Copy every record word for word. Pictures are not part of the copy.

(Dataset excerpts)
+++

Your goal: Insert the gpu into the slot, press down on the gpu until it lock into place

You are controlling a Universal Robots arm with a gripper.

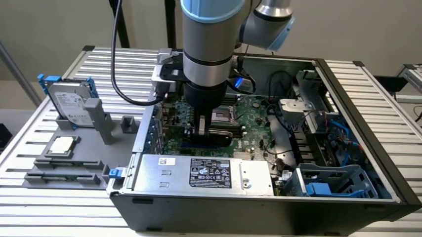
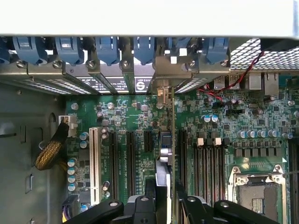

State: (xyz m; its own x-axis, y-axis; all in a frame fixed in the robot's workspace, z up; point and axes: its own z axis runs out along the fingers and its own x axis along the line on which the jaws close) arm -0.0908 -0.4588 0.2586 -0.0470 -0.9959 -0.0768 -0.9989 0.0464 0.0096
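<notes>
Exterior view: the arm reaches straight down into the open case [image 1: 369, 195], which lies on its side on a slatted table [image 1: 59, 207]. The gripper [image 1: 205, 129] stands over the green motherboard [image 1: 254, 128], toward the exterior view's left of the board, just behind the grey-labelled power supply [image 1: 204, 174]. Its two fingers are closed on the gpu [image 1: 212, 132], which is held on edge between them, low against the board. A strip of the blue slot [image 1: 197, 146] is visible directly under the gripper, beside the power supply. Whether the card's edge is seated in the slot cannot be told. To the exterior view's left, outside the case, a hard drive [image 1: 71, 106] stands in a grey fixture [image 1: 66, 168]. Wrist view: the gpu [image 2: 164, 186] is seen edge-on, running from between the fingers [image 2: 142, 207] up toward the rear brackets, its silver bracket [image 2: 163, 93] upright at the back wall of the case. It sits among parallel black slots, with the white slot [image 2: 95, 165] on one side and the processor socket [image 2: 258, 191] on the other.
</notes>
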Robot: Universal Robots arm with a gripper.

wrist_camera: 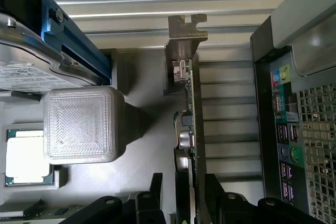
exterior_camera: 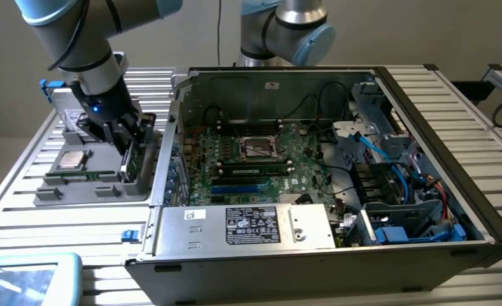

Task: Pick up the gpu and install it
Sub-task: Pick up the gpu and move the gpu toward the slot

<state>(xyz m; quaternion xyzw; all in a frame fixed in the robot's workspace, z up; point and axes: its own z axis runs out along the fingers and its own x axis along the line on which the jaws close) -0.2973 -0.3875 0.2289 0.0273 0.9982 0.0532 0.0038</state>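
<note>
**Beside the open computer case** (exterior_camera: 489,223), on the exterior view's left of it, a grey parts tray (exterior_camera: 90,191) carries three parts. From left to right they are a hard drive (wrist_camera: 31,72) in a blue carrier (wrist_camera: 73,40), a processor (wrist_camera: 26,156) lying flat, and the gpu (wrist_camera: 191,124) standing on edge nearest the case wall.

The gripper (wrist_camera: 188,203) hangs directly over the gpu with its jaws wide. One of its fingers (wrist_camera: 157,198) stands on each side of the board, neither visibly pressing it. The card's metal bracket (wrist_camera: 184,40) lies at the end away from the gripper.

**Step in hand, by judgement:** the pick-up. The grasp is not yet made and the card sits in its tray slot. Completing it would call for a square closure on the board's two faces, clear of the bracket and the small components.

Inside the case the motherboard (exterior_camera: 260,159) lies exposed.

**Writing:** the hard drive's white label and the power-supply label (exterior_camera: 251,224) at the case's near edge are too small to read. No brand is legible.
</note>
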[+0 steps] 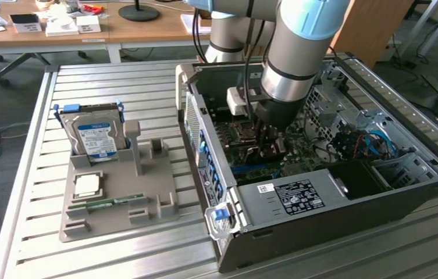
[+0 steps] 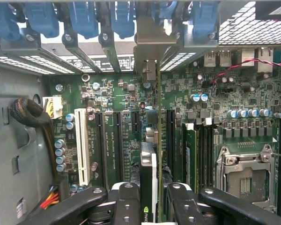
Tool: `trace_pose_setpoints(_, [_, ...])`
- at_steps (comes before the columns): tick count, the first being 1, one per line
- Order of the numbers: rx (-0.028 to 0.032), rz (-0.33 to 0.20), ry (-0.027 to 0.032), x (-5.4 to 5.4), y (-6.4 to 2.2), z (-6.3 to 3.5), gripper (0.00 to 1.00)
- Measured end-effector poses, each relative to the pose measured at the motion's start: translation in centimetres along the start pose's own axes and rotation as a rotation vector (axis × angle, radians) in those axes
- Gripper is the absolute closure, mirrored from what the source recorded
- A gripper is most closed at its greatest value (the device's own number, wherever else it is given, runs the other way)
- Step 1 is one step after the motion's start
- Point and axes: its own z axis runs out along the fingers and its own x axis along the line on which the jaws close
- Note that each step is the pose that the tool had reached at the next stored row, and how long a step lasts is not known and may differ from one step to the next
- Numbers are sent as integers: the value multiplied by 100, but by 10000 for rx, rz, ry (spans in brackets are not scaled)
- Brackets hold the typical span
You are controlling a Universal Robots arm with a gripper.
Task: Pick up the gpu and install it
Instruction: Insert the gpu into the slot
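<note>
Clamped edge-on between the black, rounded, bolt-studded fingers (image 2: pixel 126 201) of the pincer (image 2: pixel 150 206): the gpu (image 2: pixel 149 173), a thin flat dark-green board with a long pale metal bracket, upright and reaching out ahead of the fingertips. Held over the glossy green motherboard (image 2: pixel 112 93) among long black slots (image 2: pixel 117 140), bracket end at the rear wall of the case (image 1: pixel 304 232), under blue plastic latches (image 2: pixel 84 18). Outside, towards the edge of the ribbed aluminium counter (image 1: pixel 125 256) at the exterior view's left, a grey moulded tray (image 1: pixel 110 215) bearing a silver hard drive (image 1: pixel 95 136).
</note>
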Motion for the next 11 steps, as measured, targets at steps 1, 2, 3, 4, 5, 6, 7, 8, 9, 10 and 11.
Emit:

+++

**Output for this task**
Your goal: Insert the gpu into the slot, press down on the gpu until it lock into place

You are controlling a Universal Robots arm with a gripper.


State: (xyz m; its own x-axis, y-axis; all in a frame fixed in the robot's workspace, z up; point and axes: its own z axis runs out along the fingers and its own x axis along the line on which the jaws close) arm -0.0908 -0.4588 0.2586 -0.0470 -0.9959 -0.0768 -0.9989 0.0464 0.0096
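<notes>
Exterior view: the arm reaches straight down into the open case [image 1: 369, 195], which lies on its side on a slatted table [image 1: 59, 207]. The gripper [image 1: 205, 129] stands over the green motherboard [image 1: 254, 128], toward the exterior view's left of the board, just behind the grey-labelled power supply [image 1: 204, 174]. Its two fingers are closed on the gpu [image 1: 212, 132], which is held on edge between them, low against the board. A strip of the blue slot [image 1: 197, 146] is visible directly under the gripper, beside the power supply. Whether the card's edge is seated in the slot cannot be told. To the exterior view's left, outside the case, a hard drive [image 1: 71, 106] stands in a grey fixture [image 1: 66, 168]. Wrist view: the gpu [image 2: 164, 186] is seen edge-on, running from between the fingers [image 2: 142, 207] up toward the rear brackets, its silver bracket [image 2: 163, 93] upright at the back wall of the case. It sits among parallel black slots, with the white slot [image 2: 95, 165] on one side and the processor socket [image 2: 258, 191] on the other.
</notes>
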Robot: Universal Robots arm with a gripper.

wrist_camera: 
exterior_camera: 

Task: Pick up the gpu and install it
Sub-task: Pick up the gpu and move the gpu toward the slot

<state>(xyz m; quaternion xyzw; all in a frame fixed in the robot's workspace, z up; point and axes: its own z axis runs out along the fingers and its own x axis along the line on which the jaws close) -0.2973 -0.3875 0.2289 0.0273 0.9982 0.0532 0.0038</state>
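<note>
**Beside the open computer case** (exterior_camera: 489,223), on the exterior view's left of it, a grey parts tray (exterior_camera: 90,191) carries three parts. From left to right they are a hard drive (wrist_camera: 31,72) in a blue carrier (wrist_camera: 73,40), a processor (wrist_camera: 26,156) lying flat, and the gpu (wrist_camera: 191,124) standing on edge nearest the case wall.

The gripper (wrist_camera: 188,203) hangs directly over the gpu with its jaws wide. One of its fingers (wrist_camera: 157,198) stands on each side of the board, neither visibly pressing it. The card's metal bracket (wrist_camera: 184,40) lies at the end away from the gripper.

**Step in hand, by judgement:** the pick-up. The grasp is not yet made and the card sits in its tray slot. Completing it would call for a square closure on the board's two faces, clear of the bracket and the small components.

Inside the case the motherboard (exterior_camera: 260,159) lies exposed.

**Writing:** the hard drive's white label and the power-supply label (exterior_camera: 251,224) at the case's near edge are too small to read. No brand is legible.
</note>
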[+0 steps] 
[+0 steps] 
Tool: `trace_pose_setpoints(_, [_, ...])`
- at_steps (comes before the columns): tick count, the first being 1, one per line
- Order of the numbers: rx (-0.028 to 0.032), rz (-0.33 to 0.20), ry (-0.027 to 0.032), x (-5.4 to 5.4), y (-6.4 to 2.2), z (-6.3 to 3.5), gripper (0.00 to 1.00)
- Measured end-effector poses, each relative to the pose measured at the motion's start: translation in centimetres along the start pose's own axes and rotation as a rotation vector (axis × angle, radians) in those axes
- Gripper is the absolute closure, mirrored from what the source recorded
- A gripper is most closed at its greatest value (the device's own number, wherever else it is given, runs the other way)
- Step 1 is one step after the motion's start
- Point and axes: its own z axis runs out along the fingers and its own x axis along the line on which the jaws close
- Note that each step is the pose that the tool had reached at the next stored row, and how long a step lasts is not known and may differ from one step to the next
- Numbers are sent as integers: the value multiplied by 100, but by 10000 for rx, rz, ry (spans in brackets are not scaled)
- Brackets hold the typical span
You are controlling a Universal Robots arm with a gripper.
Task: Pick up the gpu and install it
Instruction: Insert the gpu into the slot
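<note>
Clamped edge-on between the black, rounded, bolt-studded fingers (image 2: pixel 126 201) of the pincer (image 2: pixel 150 206): the gpu (image 2: pixel 149 173), a thin flat dark-green board with a long pale metal bracket, upright and reaching out ahead of the fingertips. Held over the glossy green motherboard (image 2: pixel 112 93) among long black slots (image 2: pixel 117 140), bracket end at the rear wall of the case (image 1: pixel 304 232), under blue plastic latches (image 2: pixel 84 18). Outside, towards the edge of the ribbed aluminium counter (image 1: pixel 125 256) at the exterior view's left, a grey moulded tray (image 1: pixel 110 215) bearing a silver hard drive (image 1: pixel 95 136).
</note>
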Motion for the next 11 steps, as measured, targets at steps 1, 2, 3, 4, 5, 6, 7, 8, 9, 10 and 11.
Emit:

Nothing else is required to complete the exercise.